Stored data ▸
────────────────────────────────────────

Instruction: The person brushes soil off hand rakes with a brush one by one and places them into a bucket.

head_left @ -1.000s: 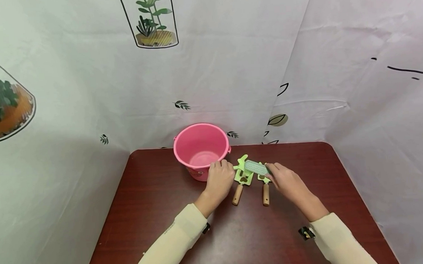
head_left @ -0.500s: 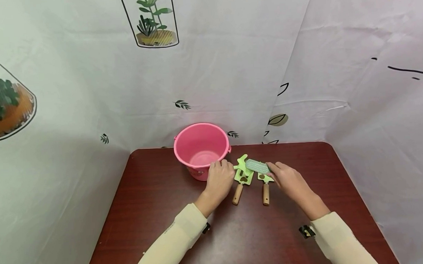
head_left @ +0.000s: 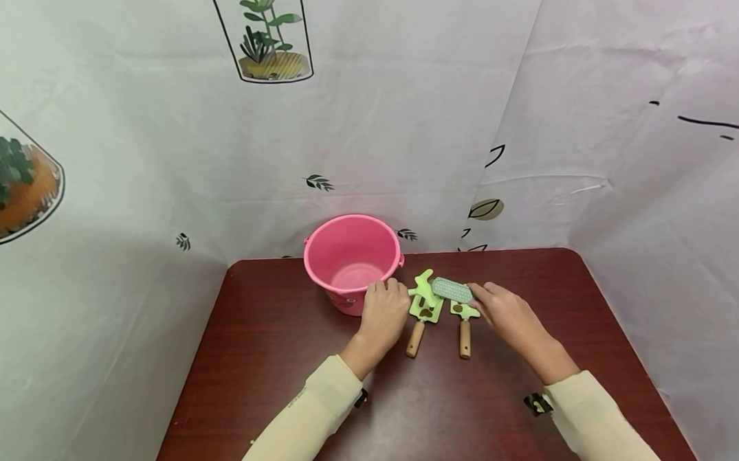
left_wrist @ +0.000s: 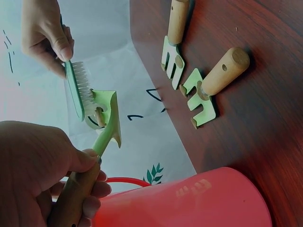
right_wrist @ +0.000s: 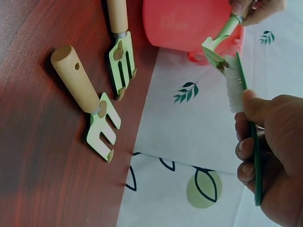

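My left hand [head_left: 385, 312] grips the wooden handle [left_wrist: 75, 194] of a small green garden trowel [left_wrist: 110, 118]. The trowel's blade carries brown patches. In my right hand [head_left: 506, 315] is a green-backed brush [head_left: 452, 290] with pale bristles [right_wrist: 233, 85]. Both wrist views show the bristles against the trowel blade, beside a brown patch. Two green hand forks with wooden handles lie on the table below: one fork [right_wrist: 102, 125] nearer the right hand, the other fork [right_wrist: 121, 61] nearer the bucket. In the head view the trowel partly covers the left fork.
A pink bucket [head_left: 352, 252] stands upright at the back of the dark red-brown table [head_left: 276, 372], just behind my left hand. White patterned sheeting [head_left: 371, 120] hangs behind the table and at both sides.
The brush in my right hand has shifted slightly to the right over the trowel. My left hand stays in place, and the forks and bucket have not moved.
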Tool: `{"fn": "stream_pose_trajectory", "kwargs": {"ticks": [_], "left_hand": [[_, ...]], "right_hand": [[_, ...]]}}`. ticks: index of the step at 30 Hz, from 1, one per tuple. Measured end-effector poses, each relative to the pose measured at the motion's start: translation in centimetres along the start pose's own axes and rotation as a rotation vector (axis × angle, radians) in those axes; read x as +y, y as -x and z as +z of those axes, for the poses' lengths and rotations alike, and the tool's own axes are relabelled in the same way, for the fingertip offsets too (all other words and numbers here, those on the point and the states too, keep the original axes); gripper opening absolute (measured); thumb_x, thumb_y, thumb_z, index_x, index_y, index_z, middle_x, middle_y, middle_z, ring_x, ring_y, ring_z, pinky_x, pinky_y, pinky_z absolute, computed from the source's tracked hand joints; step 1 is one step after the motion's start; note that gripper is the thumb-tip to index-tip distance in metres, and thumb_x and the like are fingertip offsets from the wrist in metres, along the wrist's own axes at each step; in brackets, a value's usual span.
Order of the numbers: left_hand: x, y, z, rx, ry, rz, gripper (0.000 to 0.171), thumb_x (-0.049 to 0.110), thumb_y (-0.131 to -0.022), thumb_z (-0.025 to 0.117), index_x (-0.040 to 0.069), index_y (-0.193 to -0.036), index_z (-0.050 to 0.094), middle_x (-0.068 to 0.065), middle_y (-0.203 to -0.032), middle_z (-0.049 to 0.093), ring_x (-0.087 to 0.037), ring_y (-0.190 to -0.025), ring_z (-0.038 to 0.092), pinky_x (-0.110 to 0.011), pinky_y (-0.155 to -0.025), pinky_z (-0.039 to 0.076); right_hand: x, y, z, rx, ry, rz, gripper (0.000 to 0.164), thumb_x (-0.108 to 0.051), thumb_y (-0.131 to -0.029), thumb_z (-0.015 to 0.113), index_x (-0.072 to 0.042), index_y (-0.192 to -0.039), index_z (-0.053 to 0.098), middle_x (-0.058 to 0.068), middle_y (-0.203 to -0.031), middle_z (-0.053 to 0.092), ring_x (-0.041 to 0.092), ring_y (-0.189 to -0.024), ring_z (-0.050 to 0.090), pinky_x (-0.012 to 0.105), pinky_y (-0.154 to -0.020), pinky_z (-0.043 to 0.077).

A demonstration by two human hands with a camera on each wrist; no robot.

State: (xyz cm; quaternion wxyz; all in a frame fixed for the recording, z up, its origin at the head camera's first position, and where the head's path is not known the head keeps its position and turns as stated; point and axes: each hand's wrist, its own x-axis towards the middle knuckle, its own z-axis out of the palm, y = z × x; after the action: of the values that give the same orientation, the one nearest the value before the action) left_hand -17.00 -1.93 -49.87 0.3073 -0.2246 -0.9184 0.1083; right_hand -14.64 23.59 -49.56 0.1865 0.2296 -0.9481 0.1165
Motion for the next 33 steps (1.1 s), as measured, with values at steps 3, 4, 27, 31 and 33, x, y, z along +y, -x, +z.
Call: {"fn": "stream_pose_trajectory", "kwargs": {"ticks": [3, 4, 27, 31, 33], "left_hand": [[-0.1, 0.0, 0.1, 0.012, -0.003, 0.002, 0.023, 0.010, -0.095, 0.055, 0.010, -0.082, 0.074, -0.003, -0.074, 0.063, -0.022, -0.067, 0.061, -0.032, -0.061, 0.044], [-0.1, 0.1, 0.2, 0.011, -0.006, -0.001, 0.023, 0.010, -0.095, 0.055, 0.010, -0.082, 0.074, -0.003, -0.074, 0.063, -0.022, -0.067, 0.061, -0.032, -0.060, 0.044], [-0.7, 0.3, 0.0, -0.024, -0.007, -0.023, 0.019, 0.010, -0.094, 0.058, 0.009, -0.083, 0.074, -0.003, -0.072, 0.063, -0.023, -0.066, 0.063, -0.033, -0.061, 0.043], [-0.6, 0.3, 0.0, -0.033, -0.008, -0.023, 0.017, 0.010, -0.093, 0.060, 0.008, -0.083, 0.074, -0.004, -0.073, 0.063, -0.022, -0.067, 0.062, -0.033, -0.061, 0.044], [-0.5, 0.3, -0.1, -0.031, -0.008, -0.023, 0.017, 0.009, -0.093, 0.059, 0.009, -0.084, 0.074, -0.004, -0.074, 0.063, -0.023, -0.067, 0.062, -0.033, -0.062, 0.044]], "right_hand": [[0.3, 0.1, -0.1, -0.001, -0.002, -0.001, 0.033, -0.013, -0.093, 0.075, 0.002, -0.121, 0.070, 0.011, -0.086, 0.063, 0.018, -0.066, 0.055, 0.038, -0.056, 0.050], [0.4, 0.2, -0.2, -0.001, 0.000, 0.002, 0.033, -0.013, -0.093, 0.075, 0.002, -0.122, 0.070, 0.012, -0.086, 0.063, 0.020, -0.067, 0.057, 0.039, -0.057, 0.051], [2.1, 0.9, -0.9, 0.062, -0.033, 0.019, 0.036, -0.009, -0.089, 0.078, 0.004, -0.121, 0.068, 0.014, -0.089, 0.064, 0.026, -0.071, 0.063, 0.046, -0.062, 0.054], [1.7, 0.6, -0.6, 0.086, -0.052, -0.005, 0.037, -0.008, -0.088, 0.079, 0.004, -0.121, 0.069, 0.014, -0.089, 0.065, 0.025, -0.070, 0.062, 0.044, -0.061, 0.053], [1.4, 0.4, -0.5, 0.093, -0.066, -0.015, 0.037, -0.008, -0.088, 0.079, 0.004, -0.121, 0.069, 0.014, -0.089, 0.065, 0.024, -0.071, 0.063, 0.044, -0.061, 0.054]]}}
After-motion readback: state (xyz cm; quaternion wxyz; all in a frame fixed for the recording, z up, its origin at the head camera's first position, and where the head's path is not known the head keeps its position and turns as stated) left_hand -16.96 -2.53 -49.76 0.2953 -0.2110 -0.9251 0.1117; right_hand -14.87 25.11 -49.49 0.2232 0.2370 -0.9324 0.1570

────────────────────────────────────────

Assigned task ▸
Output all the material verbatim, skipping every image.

Task response ▸
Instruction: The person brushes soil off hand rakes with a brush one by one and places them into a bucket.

head_left @ -1.000s: 
head_left @ -0.500s: 
head_left @ +0.000s: 
left_wrist @ +0.000s: 
right_wrist @ +0.000s: 

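My left hand [head_left: 385, 312] grips the wooden handle [left_wrist: 75, 194] of a small green garden trowel [left_wrist: 110, 118]. The trowel's blade carries brown patches. In my right hand [head_left: 506, 315] is a green-backed brush [head_left: 452, 290] with pale bristles [right_wrist: 233, 85]. Both wrist views show the bristles against the trowel blade, beside a brown patch. Two green hand forks with wooden handles lie on the table below: one fork [right_wrist: 102, 125] nearer the right hand, the other fork [right_wrist: 121, 61] nearer the bucket. In the head view the trowel partly covers the left fork.
A pink bucket [head_left: 352, 252] stands upright at the back of the dark red-brown table [head_left: 276, 372], just behind my left hand. White patterned sheeting [head_left: 371, 120] hangs behind the table and at both sides.
The brush in my right hand has shifted slightly to the right over the trowel. My left hand stays in place, and the forks and bucket have not moved.
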Tool: `{"fn": "stream_pose_trajectory", "kwargs": {"ticks": [_], "left_hand": [[_, ...]], "right_hand": [[_, ...]]}}`. ticks: index of the step at 30 Hz, from 1, one per tuple. Measured end-effector poses, each relative to the pose measured at the motion's start: translation in centimetres along the start pose's own axes and rotation as a rotation vector (axis × angle, radians) in those axes; read x as +y, y as -x and z as +z of those axes, for the poses' lengths and rotations alike, and the tool's own axes are relabelled in the same way, for the fingertip offsets too (all other words and numbers here, those on the point and the states too, keep the original axes); gripper opening absolute (measured); thumb_x, thumb_y, thumb_z, index_x, index_y, index_z, middle_x, middle_y, middle_z, ring_x, ring_y, ring_z, pinky_x, pinky_y, pinky_z absolute, computed from the source's tracked hand joints; step 1 is one step after the motion's start; note that gripper is the thumb-tip to index-tip distance in metres, and thumb_x and the like are fingertip offsets from the wrist in metres, along the wrist's own axes at each step; in brackets, a value's usual span.
Order of the numbers: left_hand: x, y, z, rx, ry, rz, gripper (0.000 to 0.171), thumb_x (-0.049 to 0.110), thumb_y (-0.131 to -0.022), thumb_z (-0.025 to 0.117), index_x (-0.040 to 0.069), index_y (-0.193 to -0.036), index_z (-0.050 to 0.094), middle_x (-0.068 to 0.065), middle_y (-0.203 to -0.032), middle_z (-0.049 to 0.093), ring_x (-0.087 to 0.037), ring_y (-0.190 to -0.025), ring_z (-0.038 to 0.092), pinky_x (-0.110 to 0.011), pinky_y (-0.155 to -0.025), pinky_z (-0.039 to 0.076); right_hand: x, y, z, rx, ry, rz, gripper (0.000 to 0.164), thumb_x (-0.108 to 0.051), thumb_y (-0.131 to -0.029), thumb_z (-0.015 to 0.113), index_x (-0.072 to 0.042), index_y (-0.192 to -0.039), index_z (-0.053 to 0.098), middle_x (-0.058 to 0.068), middle_y (-0.203 to -0.031), middle_z (-0.053 to 0.092), ring_x (-0.041 to 0.092), ring_y (-0.189 to -0.024), ring_z (-0.050 to 0.090), pinky_x (-0.012 to 0.105), pinky_y (-0.154 to -0.020), pinky_z (-0.043 to 0.077).

A demonstration by two human hands with a camera on each wrist; no robot.

State: (xyz cm; quaternion wxyz; all in a frame fixed for the recording, z up, its origin at the head camera's first position, and where the head's path is not known the head keeps its position and turns as stated; point and axes: each hand's wrist, its own x-axis towards the middle knuckle, its own z-axis out of the palm, y = z × x; after the action: of the values that give the same orientation, the one nearest the value before the action) left_hand -17.00 -1.93 -49.87 0.3073 -0.2246 -0.9184 0.1083; right_hand -14.64 23.59 -49.56 0.1865 0.2296 -0.9481 0.1165
Motion for the next 33 steps (1.1 s), as measured, with values at steps 3, 4, 27, 31 and 33, x, y, z along +y, -x, +z.
Call: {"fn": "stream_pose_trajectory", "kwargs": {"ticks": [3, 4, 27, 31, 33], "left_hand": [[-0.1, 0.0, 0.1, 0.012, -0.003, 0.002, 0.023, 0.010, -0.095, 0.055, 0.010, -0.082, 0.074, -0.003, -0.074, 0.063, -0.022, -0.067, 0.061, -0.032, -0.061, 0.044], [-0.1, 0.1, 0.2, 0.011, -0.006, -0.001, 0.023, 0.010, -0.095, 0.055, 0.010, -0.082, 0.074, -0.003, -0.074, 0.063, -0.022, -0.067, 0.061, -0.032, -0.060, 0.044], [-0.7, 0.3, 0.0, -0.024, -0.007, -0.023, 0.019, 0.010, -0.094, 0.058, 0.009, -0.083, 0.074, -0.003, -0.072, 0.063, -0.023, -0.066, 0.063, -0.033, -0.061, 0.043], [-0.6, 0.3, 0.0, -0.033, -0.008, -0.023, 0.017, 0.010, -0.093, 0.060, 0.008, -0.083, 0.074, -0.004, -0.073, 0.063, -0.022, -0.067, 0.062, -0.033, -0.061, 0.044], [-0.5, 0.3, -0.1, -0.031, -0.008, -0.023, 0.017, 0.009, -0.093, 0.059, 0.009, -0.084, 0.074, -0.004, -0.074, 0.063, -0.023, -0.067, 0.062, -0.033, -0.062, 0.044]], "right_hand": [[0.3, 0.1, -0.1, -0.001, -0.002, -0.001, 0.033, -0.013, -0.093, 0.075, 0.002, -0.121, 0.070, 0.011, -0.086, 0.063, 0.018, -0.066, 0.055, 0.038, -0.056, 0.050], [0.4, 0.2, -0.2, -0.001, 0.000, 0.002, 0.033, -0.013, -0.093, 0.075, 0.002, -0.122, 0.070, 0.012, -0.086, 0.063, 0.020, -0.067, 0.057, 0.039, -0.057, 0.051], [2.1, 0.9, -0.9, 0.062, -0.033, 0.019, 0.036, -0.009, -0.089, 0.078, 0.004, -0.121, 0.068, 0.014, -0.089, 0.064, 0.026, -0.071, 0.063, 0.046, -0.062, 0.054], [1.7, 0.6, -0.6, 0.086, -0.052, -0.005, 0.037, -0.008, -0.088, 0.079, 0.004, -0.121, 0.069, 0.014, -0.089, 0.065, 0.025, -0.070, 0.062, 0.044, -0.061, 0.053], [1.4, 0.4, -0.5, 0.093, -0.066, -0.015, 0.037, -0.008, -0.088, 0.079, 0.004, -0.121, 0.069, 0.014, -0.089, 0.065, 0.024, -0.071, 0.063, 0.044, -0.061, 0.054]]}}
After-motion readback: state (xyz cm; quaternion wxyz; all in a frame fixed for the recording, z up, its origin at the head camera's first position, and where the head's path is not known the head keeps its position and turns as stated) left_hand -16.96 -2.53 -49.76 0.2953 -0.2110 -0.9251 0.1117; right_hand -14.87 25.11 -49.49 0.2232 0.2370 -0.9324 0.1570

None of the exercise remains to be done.